── Data listing ──

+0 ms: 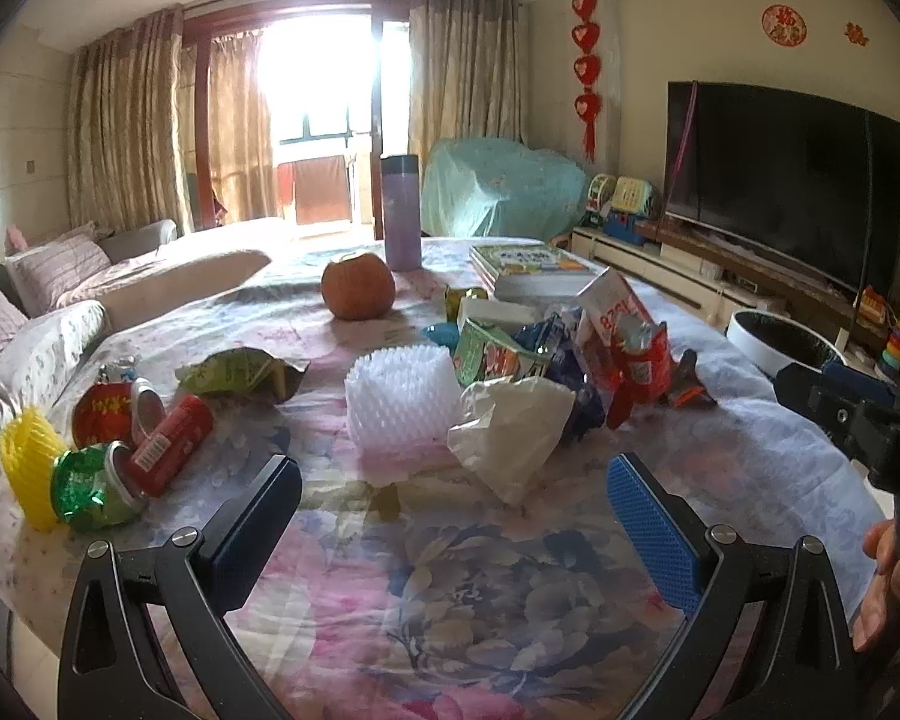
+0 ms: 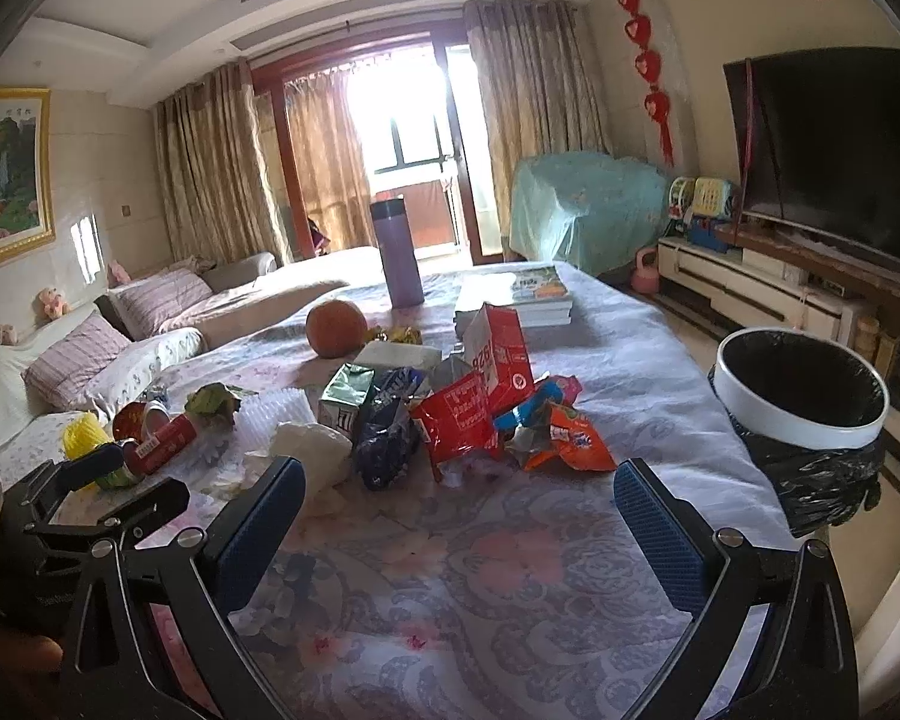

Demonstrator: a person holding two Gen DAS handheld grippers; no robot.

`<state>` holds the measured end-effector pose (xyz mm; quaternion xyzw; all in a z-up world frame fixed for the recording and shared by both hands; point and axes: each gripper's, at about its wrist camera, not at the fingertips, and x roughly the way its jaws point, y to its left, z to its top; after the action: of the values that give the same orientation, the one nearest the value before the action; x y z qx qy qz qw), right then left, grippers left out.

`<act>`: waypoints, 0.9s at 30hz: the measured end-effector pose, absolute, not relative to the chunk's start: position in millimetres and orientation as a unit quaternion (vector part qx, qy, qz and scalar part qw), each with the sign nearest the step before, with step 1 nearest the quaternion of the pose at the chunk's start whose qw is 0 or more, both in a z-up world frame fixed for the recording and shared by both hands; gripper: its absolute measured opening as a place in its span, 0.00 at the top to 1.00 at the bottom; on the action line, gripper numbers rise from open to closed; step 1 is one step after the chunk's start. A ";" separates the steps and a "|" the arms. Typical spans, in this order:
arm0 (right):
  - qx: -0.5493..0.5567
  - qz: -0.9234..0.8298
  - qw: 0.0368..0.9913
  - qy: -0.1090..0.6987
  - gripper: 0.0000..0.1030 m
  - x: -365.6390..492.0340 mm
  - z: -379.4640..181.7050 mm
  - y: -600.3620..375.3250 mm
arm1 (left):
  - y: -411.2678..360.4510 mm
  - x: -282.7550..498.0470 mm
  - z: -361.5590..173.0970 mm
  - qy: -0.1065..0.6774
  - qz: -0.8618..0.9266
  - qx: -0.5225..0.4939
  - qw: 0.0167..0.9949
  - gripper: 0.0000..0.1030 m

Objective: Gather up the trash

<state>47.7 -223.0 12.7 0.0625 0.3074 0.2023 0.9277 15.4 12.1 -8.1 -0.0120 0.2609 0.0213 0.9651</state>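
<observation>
Nothing collected yet: my left tool [image 1: 450, 510] and right tool [image 2: 459, 516] gape empty; next, the crumpled white tissue [image 1: 510, 432].

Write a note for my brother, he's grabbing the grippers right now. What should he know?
Left gripper: fingers open, holding nothing, over the table.
Right gripper: open, holding nothing.
Trash lies mid-table: tissue, white foam net, wrappers, cans at the left.
Bin stands off the table's right edge; nothing visible inside.
Nothing collected yet. All of it is left.
</observation>
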 end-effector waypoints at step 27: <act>0.083 0.248 0.865 0.428 0.42 138.6 -44.3 -201.4 | 17.2 113.2 -41.3 0.348 -0.027 -0.025 0.937 0.21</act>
<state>138.6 -201.4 -44.3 0.0826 0.4277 0.2477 0.8654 113.2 17.2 -41.3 -0.0249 0.3485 -0.0268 0.9366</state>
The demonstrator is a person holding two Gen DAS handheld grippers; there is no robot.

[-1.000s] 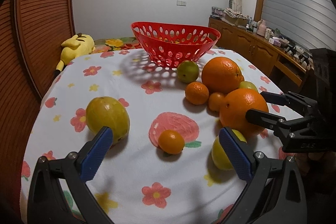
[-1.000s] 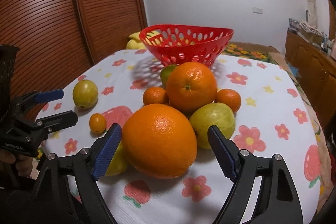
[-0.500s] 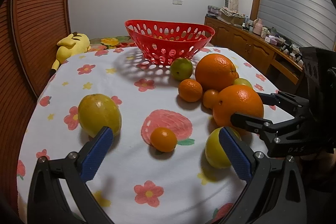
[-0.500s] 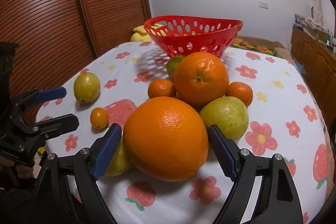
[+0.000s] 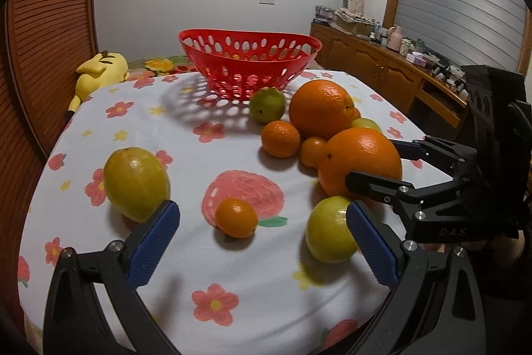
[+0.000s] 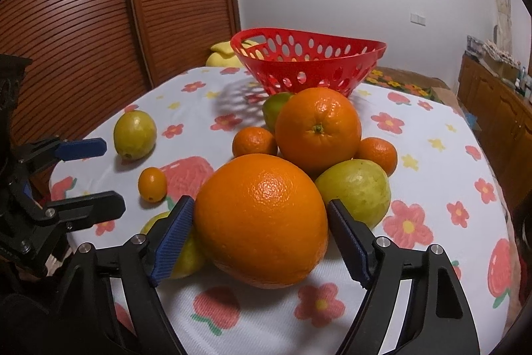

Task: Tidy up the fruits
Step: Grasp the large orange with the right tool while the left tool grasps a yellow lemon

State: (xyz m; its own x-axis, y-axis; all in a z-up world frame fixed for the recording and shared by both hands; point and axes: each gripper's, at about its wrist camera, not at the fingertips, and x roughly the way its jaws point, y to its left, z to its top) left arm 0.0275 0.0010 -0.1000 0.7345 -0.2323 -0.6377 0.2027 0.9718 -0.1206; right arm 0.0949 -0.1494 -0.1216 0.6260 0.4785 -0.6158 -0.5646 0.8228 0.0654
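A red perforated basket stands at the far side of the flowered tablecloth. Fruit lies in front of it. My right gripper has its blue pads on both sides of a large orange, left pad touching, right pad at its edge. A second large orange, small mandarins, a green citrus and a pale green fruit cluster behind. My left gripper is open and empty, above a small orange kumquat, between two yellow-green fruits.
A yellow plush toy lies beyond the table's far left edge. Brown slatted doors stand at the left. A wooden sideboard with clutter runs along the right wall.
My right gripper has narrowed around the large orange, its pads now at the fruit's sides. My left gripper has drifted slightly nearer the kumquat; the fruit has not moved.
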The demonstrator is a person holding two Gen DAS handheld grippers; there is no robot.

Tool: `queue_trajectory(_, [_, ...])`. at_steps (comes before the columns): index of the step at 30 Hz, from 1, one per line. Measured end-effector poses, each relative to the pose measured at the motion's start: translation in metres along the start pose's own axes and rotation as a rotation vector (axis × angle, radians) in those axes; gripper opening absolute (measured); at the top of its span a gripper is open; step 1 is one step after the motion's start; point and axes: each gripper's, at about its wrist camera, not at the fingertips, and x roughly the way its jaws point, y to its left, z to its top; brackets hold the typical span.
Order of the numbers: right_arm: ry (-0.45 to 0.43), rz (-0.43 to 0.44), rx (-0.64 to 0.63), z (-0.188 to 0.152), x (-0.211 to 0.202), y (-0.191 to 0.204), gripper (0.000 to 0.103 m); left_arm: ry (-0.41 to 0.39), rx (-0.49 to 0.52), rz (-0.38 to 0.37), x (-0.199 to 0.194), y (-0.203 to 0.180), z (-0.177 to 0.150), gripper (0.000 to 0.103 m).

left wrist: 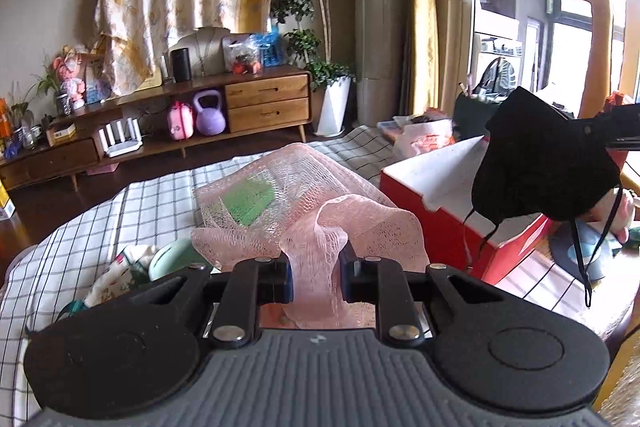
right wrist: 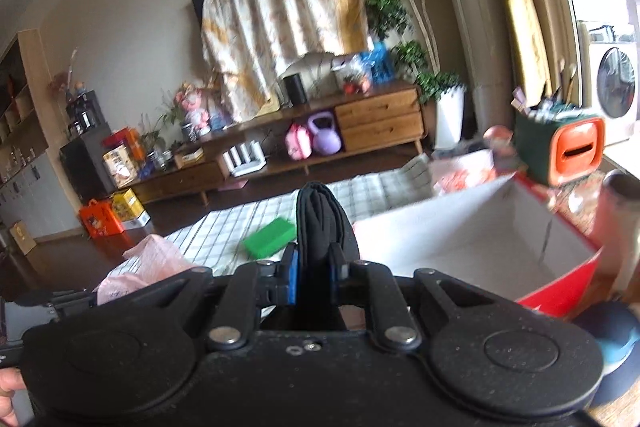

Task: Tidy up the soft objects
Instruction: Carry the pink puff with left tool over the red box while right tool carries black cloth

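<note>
Left hand-held gripper [left wrist: 316,277] clamped on pink mesh [left wrist: 320,227], right [right wrist: 314,277] on black mask [right wrist: 320,223], checked cloth [left wrist: 152,203], wood sideboard [left wrist: 264,103] behind.

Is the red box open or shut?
Open: the red box shows its bare white interior, no lid over it in either view.

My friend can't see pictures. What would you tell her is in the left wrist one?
The left gripper pinches a pink mesh cloth above a checked blanket. To the right, a black face mask dangles over an open red box.
</note>
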Motion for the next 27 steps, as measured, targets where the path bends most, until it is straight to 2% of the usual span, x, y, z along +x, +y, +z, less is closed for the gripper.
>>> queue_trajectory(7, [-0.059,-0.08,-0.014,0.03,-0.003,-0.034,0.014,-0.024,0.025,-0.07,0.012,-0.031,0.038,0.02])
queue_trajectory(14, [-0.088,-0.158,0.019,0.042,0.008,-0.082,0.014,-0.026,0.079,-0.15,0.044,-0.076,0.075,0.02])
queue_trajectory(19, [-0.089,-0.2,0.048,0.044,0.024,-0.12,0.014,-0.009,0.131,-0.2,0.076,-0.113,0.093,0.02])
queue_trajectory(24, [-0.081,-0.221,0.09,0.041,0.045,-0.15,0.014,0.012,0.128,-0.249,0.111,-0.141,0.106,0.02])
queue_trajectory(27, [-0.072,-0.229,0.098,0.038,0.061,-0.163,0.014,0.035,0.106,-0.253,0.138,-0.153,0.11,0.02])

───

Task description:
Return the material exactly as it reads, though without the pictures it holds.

Your solution:
+0 ms: 
+0 ms: 

Demonstrator: a person holding two Gen DAS handheld grippers; no robot.

`<state>` holds the measured end-effector pose (xyz mm; quaternion xyzw; all in a z-up world frame fixed for the recording and shared by both hands; point and axes: each gripper's, at about its wrist camera, not at the fingertips, and x roughly the way its jaws point, y to its left, z to its top; after the action: of the values that give the same orientation, the one nearest the value before the action; x y z qx qy qz qw), right then left, grippers left out.

`<act>`: waypoints, 0.9s at 30hz: the measured end-effector pose, absolute, not relative to the chunk's start: position in millimetres and orientation as a unit quaternion (vector part qx, qy, qz and scalar part qw), each with the sign nearest the step before, with step 1 nearest the quaternion of the pose at the chunk's start whose qw is 0 or more, both in a z-up world frame fixed for the recording and shared by both hands; gripper: its absolute measured opening as a place in its span, 0.00 at the top to 1.00 at the bottom; on the action line, gripper numbers rise from open to closed; step 1 is one step after the chunk's start. A ";" separates the steps and a "|" the arms. Typical spans, in this order:
arm0 (right):
  - qx: -0.5493..0.5567
  - qz: -0.9234..0.8298
  - qw: 0.0368..0.9913
  - qy: -0.1090..0.6987
  - gripper: 0.0000..0.1030 m
  - x: -365.6390..492.0340 mm
  - z: -379.4640..181.7050 mm
  - y: -600.3620..375.3250 mm
arm1 (left):
  - y: -411.2678..360.4510 mm
  - x: -282.7550..498.0470 mm
  - z: -361.5590..173.0970 mm
  - qy: -0.1065..0.6774
  - qz: -0.8618..0.9266
  - qx: -0.5225..0.4939
  - qw: 0.0167..0.9949
  - gripper: 0.0000..0.1030 m

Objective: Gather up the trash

<state>47.7 -223.0 12.7 0.0625 0.3074 0.2023 0.9277 15.4 12.1 -8.1 -0.0120 0.2609 0.0213 0.9651</state>
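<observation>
Nothing collected yet: my left tool [image 1: 450, 510] and right tool [image 2: 459, 516] gape empty; next, the crumpled white tissue [image 1: 510, 432].

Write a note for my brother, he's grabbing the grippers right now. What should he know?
Left gripper: fingers open, holding nothing, over the table.
Right gripper: open, holding nothing.
Trash lies mid-table: tissue, white foam net, wrappers, cans at the left.
Bin stands off the table's right edge; nothing visible inside.
Nothing collected yet. All of it is left.
</observation>
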 end-effector waypoints at step 27: <act>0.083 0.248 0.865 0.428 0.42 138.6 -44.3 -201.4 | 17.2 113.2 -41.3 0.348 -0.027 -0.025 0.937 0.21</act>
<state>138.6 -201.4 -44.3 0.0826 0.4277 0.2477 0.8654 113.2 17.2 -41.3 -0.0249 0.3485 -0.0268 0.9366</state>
The demonstrator is a person holding two Gen DAS handheld grippers; there is no robot.

[-1.000s] 
[-1.000s] 
[-0.500s] 
[-0.500s] 
[+0.000s] 
[+0.000s] 

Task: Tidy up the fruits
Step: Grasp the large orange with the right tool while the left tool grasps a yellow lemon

State: (xyz m; its own x-axis, y-axis; all in a z-up world frame fixed for the recording and shared by both hands; point and axes: each gripper's, at about its wrist camera, not at the fingertips, and x roughly the way its jaws point, y to its left, z to its top) left arm 0.0275 0.0010 -0.1000 0.7345 -0.2323 -0.6377 0.2027 0.9718 -0.1206; right arm 0.0949 -0.1494 -0.1216 0.6260 0.4785 -0.6158 -0.5646 0.8228 0.0654
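A red perforated basket stands at the far side of the flowered tablecloth. Fruit lies in front of it. My right gripper has its blue pads on both sides of a large orange, left pad touching, right pad at its edge. A second large orange, small mandarins, a green citrus and a pale green fruit cluster behind. My left gripper is open and empty, above a small orange kumquat, between two yellow-green fruits.
A yellow plush toy lies beyond the table's far left edge. Brown slatted doors stand at the left. A wooden sideboard with clutter runs along the right wall.
My right gripper has narrowed around the large orange, its pads now at the fruit's sides. My left gripper has drifted slightly nearer the kumquat; the fruit has not moved.
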The demonstrator is a person holding two Gen DAS handheld grippers; there is no robot.

Tool: `queue_trajectory(_, [_, ...])`. at_steps (comes before the columns): index of the step at 30 Hz, from 1, one per line. Measured end-effector poses, each relative to the pose measured at the motion's start: translation in metres along the start pose's own axes and rotation as a rotation vector (axis × angle, radians) in those axes; gripper opening absolute (measured); at the top of its span a gripper is open; step 1 is one step after the motion's start; point and axes: each gripper's, at about its wrist camera, not at the fingertips, and x roughly the way its jaws point, y to its left, z to its top; brackets hold the typical span.
Order of the numbers: right_arm: ry (-0.45 to 0.43), rz (-0.43 to 0.44), rx (-0.64 to 0.63), z (-0.188 to 0.152), x (-0.211 to 0.202), y (-0.191 to 0.204), gripper (0.000 to 0.103 m); left_arm: ry (-0.41 to 0.39), rx (-0.49 to 0.52), rz (-0.38 to 0.37), x (-0.199 to 0.194), y (-0.203 to 0.180), z (-0.177 to 0.150), gripper (0.000 to 0.103 m).

left wrist: 
right wrist: 

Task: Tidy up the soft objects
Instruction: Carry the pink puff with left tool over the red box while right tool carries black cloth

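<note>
Left hand-held gripper [left wrist: 316,277] clamped on pink mesh [left wrist: 320,227], right [right wrist: 314,277] on black mask [right wrist: 320,223], checked cloth [left wrist: 152,203], wood sideboard [left wrist: 264,103] behind.

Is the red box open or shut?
Open: the red box shows its bare white interior, no lid over it in either view.

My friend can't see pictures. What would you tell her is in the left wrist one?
The left gripper pinches a pink mesh cloth above a checked blanket. To the right, a black face mask dangles over an open red box.
</note>
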Motion for the next 27 steps, as measured, targets where the path bends most, until it is straight to 2% of the usual span, x, y, z along +x, +y, +z, less is closed for the gripper.
>>> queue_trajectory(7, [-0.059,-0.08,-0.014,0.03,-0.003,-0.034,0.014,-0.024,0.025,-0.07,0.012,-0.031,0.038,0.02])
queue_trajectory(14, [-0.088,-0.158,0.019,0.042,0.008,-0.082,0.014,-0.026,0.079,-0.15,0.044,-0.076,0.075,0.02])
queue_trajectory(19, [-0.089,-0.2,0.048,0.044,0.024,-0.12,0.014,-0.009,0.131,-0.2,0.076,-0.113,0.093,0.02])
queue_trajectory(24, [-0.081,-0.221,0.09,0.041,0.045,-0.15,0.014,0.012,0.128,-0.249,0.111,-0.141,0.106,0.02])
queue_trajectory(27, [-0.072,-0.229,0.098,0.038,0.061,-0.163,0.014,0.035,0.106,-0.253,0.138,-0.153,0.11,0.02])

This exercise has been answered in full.